All the Things That Don’t Make You a Great Software Developer

Being employed as a software developer.

Freelancing as a software developer.

Graduating college with a degree in Computer Science.

Working for a Fortune X company.

Reaching a certain engineering level at your company.

Working for a startup.

Building your own gaming rig.

Preferring a particular operating system.

Using an ergonomic keyboard.

Using a keyboard layout other than QWERTY.

Being able to type more than 80 words per minute.

Being able to touch type.

Knowing Vim commands by heart.

Using Vim instead of other editors.

Having a strong opinion about Vim/eMacs/VScode/any other editor.

Preferring React/Angular/Vue/etc. over any other Javascript framework.

Holding strong opinions about agile software development.

A strong dislike of meetings.

Being a certified Scrum Master.

Certifications in general.

Publications.

Having a monitor screen devoted just to your terminal output.

Using more than one monitor.

A disdain for either backend or frontend or some other kind of software development.
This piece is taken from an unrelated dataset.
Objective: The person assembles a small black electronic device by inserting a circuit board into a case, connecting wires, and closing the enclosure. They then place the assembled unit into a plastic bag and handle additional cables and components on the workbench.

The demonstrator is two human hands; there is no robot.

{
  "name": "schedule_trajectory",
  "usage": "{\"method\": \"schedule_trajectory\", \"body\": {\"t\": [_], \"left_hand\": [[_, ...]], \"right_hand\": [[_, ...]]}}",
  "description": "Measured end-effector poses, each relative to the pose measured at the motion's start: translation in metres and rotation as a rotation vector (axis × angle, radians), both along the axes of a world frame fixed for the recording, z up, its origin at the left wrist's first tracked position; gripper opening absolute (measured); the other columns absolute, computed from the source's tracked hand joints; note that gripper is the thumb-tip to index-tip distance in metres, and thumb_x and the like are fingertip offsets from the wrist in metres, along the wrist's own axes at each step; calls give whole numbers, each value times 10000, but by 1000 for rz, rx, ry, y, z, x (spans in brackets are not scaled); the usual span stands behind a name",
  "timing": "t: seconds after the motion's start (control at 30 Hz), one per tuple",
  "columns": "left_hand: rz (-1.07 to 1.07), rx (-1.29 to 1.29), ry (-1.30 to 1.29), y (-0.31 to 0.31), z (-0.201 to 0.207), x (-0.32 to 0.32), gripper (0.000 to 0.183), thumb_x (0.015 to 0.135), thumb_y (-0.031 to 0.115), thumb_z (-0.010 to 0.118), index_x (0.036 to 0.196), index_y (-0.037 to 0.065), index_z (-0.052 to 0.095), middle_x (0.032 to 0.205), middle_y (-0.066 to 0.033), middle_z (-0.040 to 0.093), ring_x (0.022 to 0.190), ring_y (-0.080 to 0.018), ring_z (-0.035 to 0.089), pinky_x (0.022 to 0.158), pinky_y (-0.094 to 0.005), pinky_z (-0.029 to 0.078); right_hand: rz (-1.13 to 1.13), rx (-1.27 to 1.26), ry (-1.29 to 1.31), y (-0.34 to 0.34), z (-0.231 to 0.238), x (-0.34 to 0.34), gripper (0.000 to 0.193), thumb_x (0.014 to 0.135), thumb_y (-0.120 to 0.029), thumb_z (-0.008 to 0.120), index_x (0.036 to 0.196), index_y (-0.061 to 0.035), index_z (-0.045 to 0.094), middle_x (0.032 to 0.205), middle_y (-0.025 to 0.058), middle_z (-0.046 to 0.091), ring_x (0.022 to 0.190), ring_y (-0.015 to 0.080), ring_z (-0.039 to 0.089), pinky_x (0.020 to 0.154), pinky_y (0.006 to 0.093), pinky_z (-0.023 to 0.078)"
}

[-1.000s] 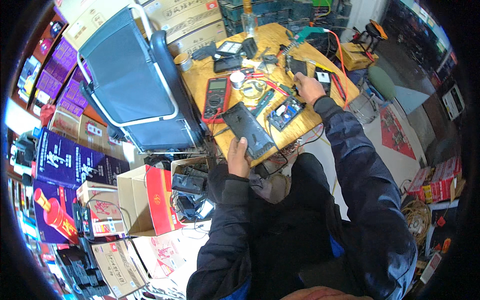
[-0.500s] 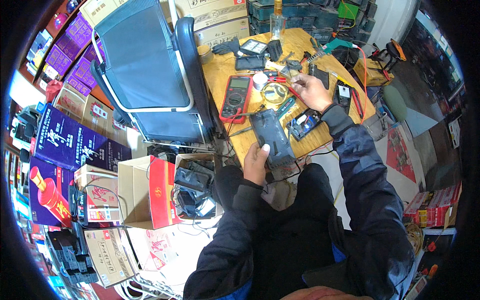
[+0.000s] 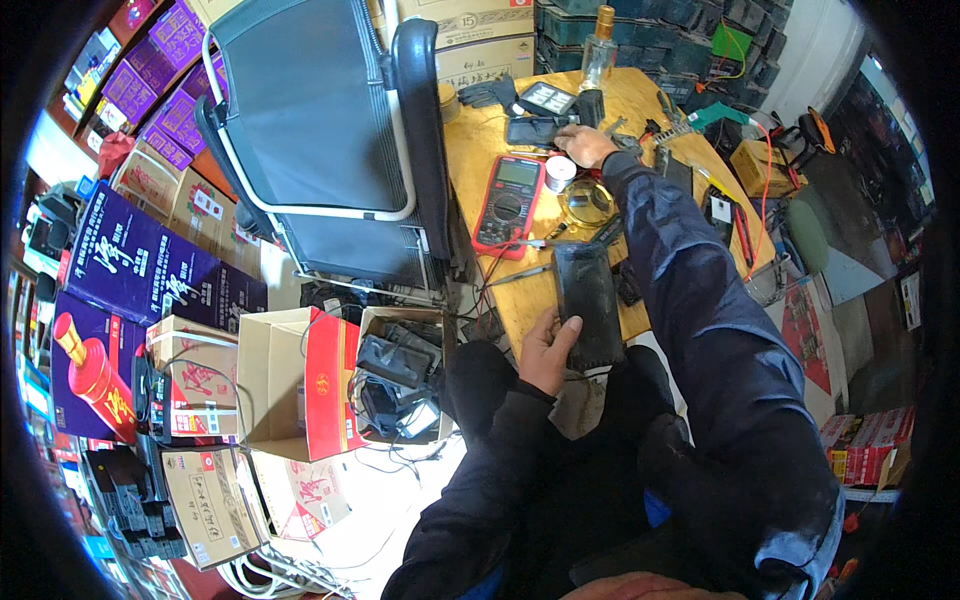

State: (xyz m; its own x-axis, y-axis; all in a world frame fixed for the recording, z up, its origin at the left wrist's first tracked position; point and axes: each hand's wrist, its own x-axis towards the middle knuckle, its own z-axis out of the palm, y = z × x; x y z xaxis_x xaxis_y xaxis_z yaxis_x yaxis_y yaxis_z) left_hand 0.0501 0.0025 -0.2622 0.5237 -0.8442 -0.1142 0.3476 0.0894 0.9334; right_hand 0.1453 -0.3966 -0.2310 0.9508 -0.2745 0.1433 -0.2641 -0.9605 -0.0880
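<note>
My left hand (image 3: pixel 546 352) grips the lower left edge of a black plastic casing (image 3: pixel 588 300), thumb on top, over the table's near edge. Far across the table, my right hand (image 3: pixel 587 147) has its fingers bent together among small tools; what they hold, if anything, I cannot make out. Just left of it lies a dark flat device (image 3: pixel 532 131). Nearer are a white spool (image 3: pixel 560 173), a round gold-coloured dish (image 3: pixel 588 204) and a red multimeter (image 3: pixel 508 204) with leads. An opened dark device (image 3: pixel 628 285) is mostly hidden behind my right sleeve and the casing.
On the wooden table (image 3: pixel 520 305) stand a glass bottle (image 3: pixel 598 50) and a green-handled soldering iron (image 3: pixel 715 116) with a red cord. A folding chair (image 3: pixel 310 120) blocks the left side. An open carton (image 3: pixel 400 375) of cables and dark devices sits near my left knee.
My right hand has moved away from me and left, from beside the gold dish to the dark flat device. The casing in my left hand has turned more upright and shifted right in view.
</note>
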Motion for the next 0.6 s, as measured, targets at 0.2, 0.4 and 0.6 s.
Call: {"method": "schedule_trajectory", "body": {"t": [0.2, 0.4, 0.6], "left_hand": [[17, -95, 68, -1, 4, -2, 422, 1051, 202, 620, 1384, -49, 557, 1222, -69, 682, 1090, -112, 616, 938, -273, 482], [1, -4, -19, -1, -1, 2, 446, 1066, 280, 587, 1378, -38, 562, 1171, -62, 671, 1059, -98, 590, 929, -271, 467], [-30, -86, -32, -12, 4, 11, 491, 1082, 356, 534, 1431, 11, 528, 1132, -77, 662, 927, -151, 679, 667, -309, 587]], "right_hand": [[-319, 369, -549, -10, -1, -1, 331, 1002, -301, 567, 1024, -24, 748, 1023, 233, 724, 1002, 434, 673, 874, 464, 535], [-371, 852, -867, 17, 70, -62, 208, 1018, -199, 638, 1094, -21, 714, 949, 48, 721, 779, 127, 701, 696, 275, 541], [-318, 941, -1141, 77, 116, -188, 264, 1035, -186, 642, 1202, 17, 667, 1091, 72, 684, 923, 178, 718, 869, 335, 591]]}}
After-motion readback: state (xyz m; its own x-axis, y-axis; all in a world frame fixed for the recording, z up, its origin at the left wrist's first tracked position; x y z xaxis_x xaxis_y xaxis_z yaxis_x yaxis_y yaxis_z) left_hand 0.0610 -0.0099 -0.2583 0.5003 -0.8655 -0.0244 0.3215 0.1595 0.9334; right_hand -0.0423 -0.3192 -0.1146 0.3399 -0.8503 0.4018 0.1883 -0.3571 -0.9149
Thinking that learning CSS is beneath you.

Knowing CSS.

Knowing SQL.

Doing TDD.

Having a Github profile with a lot of green boxes.

Having a Github profile.

Making your own personal website.

Writing code on the weekends.

Writing code every day.

Code Golfing.

Leet Coding.

Contributing to open source.

Using Rust for everything.

Using Rust at all.

Knowing what Rust is.

Implementing object-oriented design patterns.

Being able to explain object-oriented design patterns.
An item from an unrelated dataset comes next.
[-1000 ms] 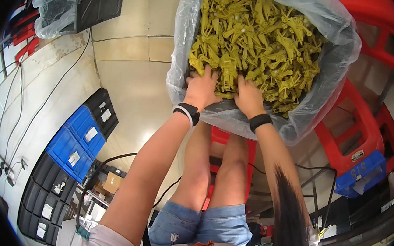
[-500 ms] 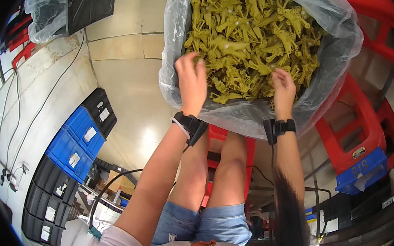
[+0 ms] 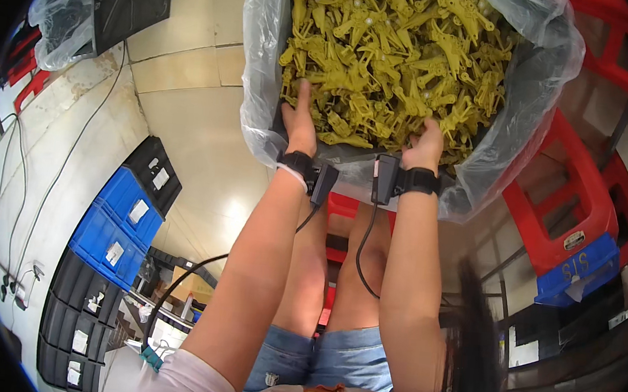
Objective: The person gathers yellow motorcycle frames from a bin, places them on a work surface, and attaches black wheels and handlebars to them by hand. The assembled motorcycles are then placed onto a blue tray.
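Note:
A large heap of olive-yellow plastic pieces (image 3: 393, 61), thin and jointed like small skeleton figures, fills a bin lined with clear plastic film (image 3: 261, 79). At the near left edge of the heap is my left hand (image 3: 299, 126), its thumb stretched up apart from the fingers, which are partly hidden among the pieces. My right hand (image 3: 426, 147) touches the near edge further right, thumb and fingers apart, some fingertips hidden by the pieces. Each wrist wears a black strap with a small dark box and a cable. I see no piece clearly gripped in either hand.
Red plastic stools (image 3: 565, 188) stand to the right, with a blue bin (image 3: 580, 271) against one. Blue crates (image 3: 117, 224) and black crates (image 3: 79, 317) line the left. A dark panel with plastic film (image 3: 133, 1) is at the upper left. Cables hang from both wrists.
My right hand has moved left and slightly down, turning at the wrist. My left hand has shifted slightly left, its thumb now pointing up. The bin appears slightly further left.

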The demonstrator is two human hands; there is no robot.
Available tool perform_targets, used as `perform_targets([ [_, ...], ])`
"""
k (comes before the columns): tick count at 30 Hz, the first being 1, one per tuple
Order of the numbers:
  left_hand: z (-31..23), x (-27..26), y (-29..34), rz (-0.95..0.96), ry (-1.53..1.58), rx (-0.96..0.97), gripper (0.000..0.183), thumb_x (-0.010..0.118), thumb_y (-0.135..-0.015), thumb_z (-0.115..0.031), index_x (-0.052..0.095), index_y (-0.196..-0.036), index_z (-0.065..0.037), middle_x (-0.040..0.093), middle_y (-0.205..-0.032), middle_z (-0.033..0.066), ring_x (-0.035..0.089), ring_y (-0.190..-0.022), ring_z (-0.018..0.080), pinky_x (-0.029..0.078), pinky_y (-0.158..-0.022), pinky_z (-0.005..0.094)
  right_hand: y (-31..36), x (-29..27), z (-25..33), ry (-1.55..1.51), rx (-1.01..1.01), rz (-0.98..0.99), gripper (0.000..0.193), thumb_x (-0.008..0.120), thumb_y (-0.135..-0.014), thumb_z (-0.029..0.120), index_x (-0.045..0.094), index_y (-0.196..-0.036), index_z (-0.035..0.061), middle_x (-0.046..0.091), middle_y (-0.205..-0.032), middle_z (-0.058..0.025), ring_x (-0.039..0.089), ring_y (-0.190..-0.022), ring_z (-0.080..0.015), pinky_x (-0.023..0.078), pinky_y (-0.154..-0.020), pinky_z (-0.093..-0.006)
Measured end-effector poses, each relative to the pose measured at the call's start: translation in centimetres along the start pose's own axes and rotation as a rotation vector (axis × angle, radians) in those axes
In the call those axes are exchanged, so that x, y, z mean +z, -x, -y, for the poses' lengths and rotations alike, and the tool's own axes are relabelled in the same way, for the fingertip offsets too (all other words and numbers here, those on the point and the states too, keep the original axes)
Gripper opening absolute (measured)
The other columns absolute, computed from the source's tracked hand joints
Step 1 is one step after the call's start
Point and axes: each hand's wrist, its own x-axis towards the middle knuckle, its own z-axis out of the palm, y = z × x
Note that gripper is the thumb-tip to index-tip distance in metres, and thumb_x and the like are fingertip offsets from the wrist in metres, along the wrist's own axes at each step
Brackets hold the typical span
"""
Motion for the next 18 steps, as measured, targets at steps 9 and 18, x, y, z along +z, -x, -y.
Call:
perform_targets([
  [9,-1.7,3.6,0.6,-0.286,0.406,-0.221,0.086,0.065,-0.086,-0.059,0.037,-0.131,0.008,0.049,-0.134,0.0204,0.053,-0.117,0.03,0.045,-0.096,0.039,-1.0,-0.7,-2.0,0.543,-0.293,0.289,0.1,0.066,-0.087,0.05,0.016,-0.152,-0.0058,0.025,-0.156,-0.0253,0.026,-0.144,-0.0345,0.025,-0.114,-0.0436],
  [18,-0.5,0.1,0.1,-0.068,0.204,-0.262,0.098,0.058,-0.083,-0.069,0.024,-0.15,-0.007,0.032,-0.151,0.0139,0.032,-0.137,0.0288,0.027,-0.11,0.0523,-3.1,-1.9,-1.2,0.704,-0.15,0.526,0.111,0.068,-0.08,0.064,0.025,-0.148,-0.0119,0.027,-0.155,-0.0266,0.024,-0.145,-0.0336,0.019,-0.116,-0.0458],
])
Preferring functional programming over object-oriented.

Preferences in general.

Using Copilot or other AI tools to help write your code.
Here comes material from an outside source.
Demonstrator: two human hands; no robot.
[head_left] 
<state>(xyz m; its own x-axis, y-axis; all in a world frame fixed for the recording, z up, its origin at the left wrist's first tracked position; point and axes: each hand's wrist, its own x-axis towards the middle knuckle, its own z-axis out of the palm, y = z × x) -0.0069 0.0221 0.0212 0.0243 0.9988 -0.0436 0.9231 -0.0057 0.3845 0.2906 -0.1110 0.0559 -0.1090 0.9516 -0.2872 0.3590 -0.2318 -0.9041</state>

Not using AI tools to help write your code because they weaken your skills.

Eschewing low-/no-code options for creating applications.

Keeping a blog about your software development projects.

Reading blogs about software development.

Following software development influencers on social media.

Being a software development influencer on social media.

Caring about spaces vs. tabs.

What do you need to be a great software developer?

It’s true that great software developers may relate to many of the points above, but none of those things make them great.

The only things every great developer has in common and cannot be great without are:

Taking pride in the work you do and how you do it.

Being humble about your abilities and limitations.

Having confidence in your ability to learn and grow.

Empathy for other people.

Never assuming that just because it runs on your computer, it’ll work in production.